The consequences are already visible, says the NGO coalition. As a result of the funds freeze, Radio Umwizero, a project of a small French NGO aimed at broadcasting messages of peace and reconciliation in Burundi, has been shut down. And the OMCT warns that up to 53 centers it supports across the world, whose number of patients runs into the thousands, could be seriously affected.

Today, ministers from the 15 EU states met Commission President Jacques Santer, the EU budget Commissioner, Erkki Liikanen, and Detlev Samland, Chairman of the European Parliament Committee on Budgets, to find a solution to the legal problem.

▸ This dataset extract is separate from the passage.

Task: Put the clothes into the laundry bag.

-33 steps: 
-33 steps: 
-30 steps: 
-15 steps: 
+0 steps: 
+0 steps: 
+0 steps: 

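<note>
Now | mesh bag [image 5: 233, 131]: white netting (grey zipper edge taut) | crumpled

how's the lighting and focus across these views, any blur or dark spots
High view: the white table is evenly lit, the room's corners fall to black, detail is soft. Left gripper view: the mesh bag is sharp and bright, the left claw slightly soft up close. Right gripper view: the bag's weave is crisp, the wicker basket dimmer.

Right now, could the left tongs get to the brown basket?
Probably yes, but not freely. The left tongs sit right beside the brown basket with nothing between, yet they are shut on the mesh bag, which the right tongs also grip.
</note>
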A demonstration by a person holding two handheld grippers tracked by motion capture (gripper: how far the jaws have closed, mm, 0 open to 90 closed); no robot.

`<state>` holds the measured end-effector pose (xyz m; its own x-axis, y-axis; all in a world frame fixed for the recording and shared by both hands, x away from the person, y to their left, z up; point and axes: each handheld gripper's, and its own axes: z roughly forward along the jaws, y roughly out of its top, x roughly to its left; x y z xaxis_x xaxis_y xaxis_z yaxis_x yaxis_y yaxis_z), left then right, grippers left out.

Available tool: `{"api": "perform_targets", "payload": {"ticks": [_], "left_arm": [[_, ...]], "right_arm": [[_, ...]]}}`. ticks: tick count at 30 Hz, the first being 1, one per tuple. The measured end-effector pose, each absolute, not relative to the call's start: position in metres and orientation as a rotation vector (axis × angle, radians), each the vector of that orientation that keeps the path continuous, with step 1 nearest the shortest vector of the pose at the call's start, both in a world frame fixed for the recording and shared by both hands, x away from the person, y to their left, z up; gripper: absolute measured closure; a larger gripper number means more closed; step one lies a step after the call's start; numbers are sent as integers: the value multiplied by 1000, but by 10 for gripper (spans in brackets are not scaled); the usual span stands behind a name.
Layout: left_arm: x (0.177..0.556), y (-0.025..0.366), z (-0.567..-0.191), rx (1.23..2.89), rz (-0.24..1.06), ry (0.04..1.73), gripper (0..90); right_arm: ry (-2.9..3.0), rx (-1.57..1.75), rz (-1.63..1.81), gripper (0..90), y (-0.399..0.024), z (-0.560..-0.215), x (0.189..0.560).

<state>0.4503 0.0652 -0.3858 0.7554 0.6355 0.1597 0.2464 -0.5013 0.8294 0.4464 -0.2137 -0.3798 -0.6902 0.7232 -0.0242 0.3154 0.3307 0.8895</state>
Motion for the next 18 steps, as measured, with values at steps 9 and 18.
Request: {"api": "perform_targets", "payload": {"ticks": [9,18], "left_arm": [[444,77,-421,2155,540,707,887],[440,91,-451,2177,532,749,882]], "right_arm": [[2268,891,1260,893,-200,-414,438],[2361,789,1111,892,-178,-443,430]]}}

The Court of Justice ruling resulted from a case brought by the former Conservative government in the United Kingdom. It had objected to a number of projects set up to tackle social problems and social exclusion, particularly the work of NGOs in rehabilitating women forced into prostitution in Spain and Germany. The test case was backed by Germany and Denmark.

"The European Union needs a long-term solution, which should provide an umbrella also for the implementation of the 1998 and 1999 budgets," warned Liikanen this week.
Many feared such an agreement would not be reached today, when the ministers had been scheduled to review next years' budget. Even before the current crisis, earlier plans had included a substantial cut of more than $100 million in EU development cooperation funding in 1999 -- despite the EU's earlier plans to raise its budget overall by more than six percent on this years' figure. "Now is the time for EU leaders to show us that their famous 'People's Europe' is more than just a marketing slogan," said on behalf of the NGOs EAPN's Director Marie-Francoise Wilkinson.